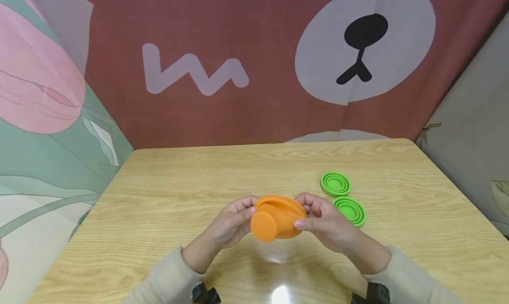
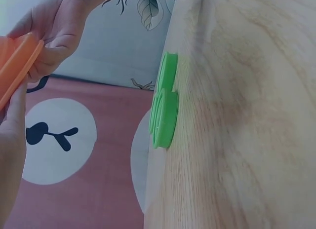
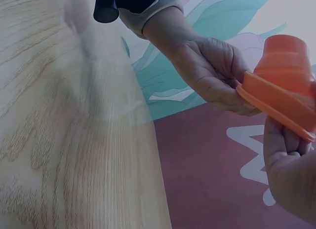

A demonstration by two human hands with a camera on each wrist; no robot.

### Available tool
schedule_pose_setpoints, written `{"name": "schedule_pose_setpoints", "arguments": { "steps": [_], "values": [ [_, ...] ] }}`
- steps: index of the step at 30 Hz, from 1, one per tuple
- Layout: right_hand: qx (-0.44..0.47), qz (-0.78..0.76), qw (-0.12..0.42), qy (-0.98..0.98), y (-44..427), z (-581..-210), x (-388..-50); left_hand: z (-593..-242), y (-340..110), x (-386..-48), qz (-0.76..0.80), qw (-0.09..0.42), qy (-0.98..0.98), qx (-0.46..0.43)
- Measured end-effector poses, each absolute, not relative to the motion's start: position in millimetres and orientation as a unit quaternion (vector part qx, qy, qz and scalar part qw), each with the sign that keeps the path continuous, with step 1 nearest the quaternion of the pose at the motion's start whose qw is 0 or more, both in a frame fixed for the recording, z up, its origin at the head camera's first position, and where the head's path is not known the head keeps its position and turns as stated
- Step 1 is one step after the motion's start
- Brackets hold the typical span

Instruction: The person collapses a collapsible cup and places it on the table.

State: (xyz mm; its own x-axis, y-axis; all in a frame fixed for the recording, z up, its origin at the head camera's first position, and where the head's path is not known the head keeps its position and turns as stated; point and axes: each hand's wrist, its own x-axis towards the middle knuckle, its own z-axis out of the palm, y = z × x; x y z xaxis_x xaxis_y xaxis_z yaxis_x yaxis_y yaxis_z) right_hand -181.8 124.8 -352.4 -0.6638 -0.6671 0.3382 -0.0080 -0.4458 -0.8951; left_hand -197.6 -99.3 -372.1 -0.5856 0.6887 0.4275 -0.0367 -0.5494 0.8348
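Note:
An orange collapsible cup [image 1: 278, 220] is held above the table, its round base tilted toward the head camera. Its wall is folded unevenly, with one side sunk into the rim. My left hand [image 1: 234, 222] pinches the rim on the left. My right hand [image 1: 328, 222] grips the opposite side, thumb on the wall and fingers behind the rim. In the right wrist view the cup [image 3: 286, 56] shows its base pointing up and a slanted fold above the rim, between both hands.
Two green collapsible cups, folded flat into rings, lie on the wooden table [image 1: 179, 176]: one farther back [image 1: 336, 184], the other [image 1: 350, 210] just behind my right hand. A brown cloth [image 1: 270, 100] with a bear design hangs behind the table's back edge.

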Motion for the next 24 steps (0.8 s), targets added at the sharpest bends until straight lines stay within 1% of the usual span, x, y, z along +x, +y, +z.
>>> {"name": "schedule_pose_setpoints", "arguments": {
  "steps": [10, 15, 20, 24],
  "values": [
    [-0.277, -0.758, 0.195, 0.556, 121.1, -346.8, -181.7, -373.0, -98.5, -199.1, 0.777, 0.219, 0.454, 0.378],
    [-0.228, -0.734, 0.161, 0.619, 114.3, -344.0, -181.7, -374.8, -99.9, -199.5, 0.768, 0.21, 0.462, 0.391],
    [-0.152, -0.718, 0.122, 0.668, 108.6, -340.4, -180.5, -377.7, -98.2, -201.5, 0.762, 0.211, 0.465, 0.398],
    [-0.119, -0.709, 0.114, 0.686, 108.4, -338.9, -181.1, -379.3, -96.3, -203.6, 0.765, 0.221, 0.456, 0.397]
  ]
}}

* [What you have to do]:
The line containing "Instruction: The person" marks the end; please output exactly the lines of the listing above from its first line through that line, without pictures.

* [Result of the task]:
A demonstration by two human hands with a camera on each wrist; no robot.

### Available tool
schedule_pose_setpoints, written `{"name": "schedule_pose_setpoints", "arguments": { "steps": [_], "values": [ [_, ...] ] }}`
- steps: index of the step at 30 Hz, from 1, one per tuple
- Layout: right_hand: qx (-0.44..0.47), qz (-0.78..0.76), qw (-0.12..0.42), qy (-0.98..0.98), y (-44..427), z (-581..-210), x (-388..-50); left_hand: z (-593..-242), y (-340..110), x (-386..-48), qz (-0.76..0.80), qw (-0.09..0.42), qy (-0.98..0.98), qx (-0.46..0.43)
- Measured end-effector poses, each absolute, not relative to the motion's start: position in millimetres and orientation as a unit quaternion (vector part qx, qy, qz and scalar part qw), each with the sign that keeps the path continuous, with step 1 nearest the quaternion of the pose at the motion's start whose qw is 0 or more, both in a frame fixed for the recording, z up, its origin at the head camera's first position, and where the head's path is not known the head keeps its position and turns as stated
- Step 1 is one step after the motion's start
- Brackets hold the typical span

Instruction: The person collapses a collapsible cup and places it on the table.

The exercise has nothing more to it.